Functions are cool boxes, you pass it a value and tell it how to generate a result from it.

Have you ever wrote this in linear algebra class f(x) = x+5? in programming you can write it in same way const f = x => x+5, if we pass it a 3 the function returns 8 no fancy here.


Hashing is kinda blackbox in tech talks, in other words it's a bunch of steps you're doing to convert a something to a unique hash or value, it's a oneway you can't go back. In programming we write those bunch of steps (hash Algorithm) in a function called hash function.


A key-value represented, like arrays but in array you get the value by index, in objects you get the value by its special key.
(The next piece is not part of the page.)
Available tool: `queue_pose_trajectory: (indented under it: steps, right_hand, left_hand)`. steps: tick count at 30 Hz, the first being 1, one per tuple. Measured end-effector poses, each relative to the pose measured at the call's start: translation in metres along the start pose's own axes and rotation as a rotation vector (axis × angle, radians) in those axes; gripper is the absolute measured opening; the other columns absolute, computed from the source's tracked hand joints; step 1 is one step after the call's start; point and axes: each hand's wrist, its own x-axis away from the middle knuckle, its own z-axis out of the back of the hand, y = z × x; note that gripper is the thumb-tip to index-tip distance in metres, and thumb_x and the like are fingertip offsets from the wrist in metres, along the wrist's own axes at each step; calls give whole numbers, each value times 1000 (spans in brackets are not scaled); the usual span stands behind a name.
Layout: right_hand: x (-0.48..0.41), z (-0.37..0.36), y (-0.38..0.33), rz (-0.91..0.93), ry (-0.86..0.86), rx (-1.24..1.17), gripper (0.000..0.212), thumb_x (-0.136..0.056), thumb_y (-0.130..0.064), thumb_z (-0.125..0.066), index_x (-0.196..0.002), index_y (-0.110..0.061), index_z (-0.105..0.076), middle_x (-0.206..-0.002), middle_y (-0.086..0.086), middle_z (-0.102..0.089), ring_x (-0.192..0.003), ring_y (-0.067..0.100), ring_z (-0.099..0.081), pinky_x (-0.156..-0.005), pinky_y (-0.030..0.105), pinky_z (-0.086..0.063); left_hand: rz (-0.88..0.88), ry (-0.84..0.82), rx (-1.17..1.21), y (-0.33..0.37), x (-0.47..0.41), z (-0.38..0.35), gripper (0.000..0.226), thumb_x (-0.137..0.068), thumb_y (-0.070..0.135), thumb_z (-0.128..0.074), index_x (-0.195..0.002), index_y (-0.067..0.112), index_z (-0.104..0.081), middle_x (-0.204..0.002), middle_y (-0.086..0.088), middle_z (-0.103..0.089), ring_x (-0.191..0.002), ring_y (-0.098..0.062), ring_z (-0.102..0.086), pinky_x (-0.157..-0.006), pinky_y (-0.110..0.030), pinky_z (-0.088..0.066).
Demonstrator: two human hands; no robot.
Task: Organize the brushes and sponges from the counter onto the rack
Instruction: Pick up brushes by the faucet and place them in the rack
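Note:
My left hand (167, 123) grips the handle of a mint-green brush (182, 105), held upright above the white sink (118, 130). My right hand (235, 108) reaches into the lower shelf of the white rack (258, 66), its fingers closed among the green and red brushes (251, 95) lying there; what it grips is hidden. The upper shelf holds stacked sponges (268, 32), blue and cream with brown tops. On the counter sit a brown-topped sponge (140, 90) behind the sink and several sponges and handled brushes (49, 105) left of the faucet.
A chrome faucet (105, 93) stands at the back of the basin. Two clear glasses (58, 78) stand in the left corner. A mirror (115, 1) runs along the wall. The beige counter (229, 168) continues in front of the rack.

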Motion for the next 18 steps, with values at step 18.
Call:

const white = {code: '#fff', type: 'color'}

If we want the code of white we simply write white['code'](1), easy and fast huh?

What is the hashtable?

In a simple sentence, Hashtable is data-structure to help you using an ordinary array as a key-value array!

Let's exploring How?

We have a colors array like this:

const  colors  = [{color:  'white', code:  '#fff'},
{color:  'orange', code:  '#fc3'}];

and The problem is we have to find the code of the color orange?!
without Hashtable the first naive solution is iterating the whole array and if color is orange display the code! slow, right?  =>
    if (color['color'] ===  'orange')

Let's take another approach, converting it into a key-value array.
convert the last array to this array:

const  colors  = ['#fff','#fc3'];

and if we write colors['orange'] the console displays #fc3!
To do this we have to hash the word white and orange to be equal index in size which is >= zero and less than the array size.

const  colors  = [];

const  hashFunction  =  key  => {
  const  letters  =  key.split('');
  const  hashValue  =  letters.reduce((acc, cur) =>
  acc  +  cur.charCodeAt(0), 0)
  % (!colors.length  ?  1  :  colors.length+1); 

  // in the line above, we made a '%' to range the
  // value to be between zero (included) and the length of
  // the list

  return  hashValue;
colors[hashFunction('orange')] =  '#fc3';
colors[hashFunction('white')] =  '#fff';

console.log(colors[hashFunction('orange')]); // '#fc3'

Wow! that's Great! but if we have two colors return the same index we call it Collision, what should we do?!
In the actual implementations for the hashtable, the hash function must avoid the collision with two constraints:

  • The index must be unique for each word.
  • The index must be >= zero and < list length.


(1) Write it white['code'] don't white[code] whatever you wrote code in the object to avoid conflicts between ordinary variables.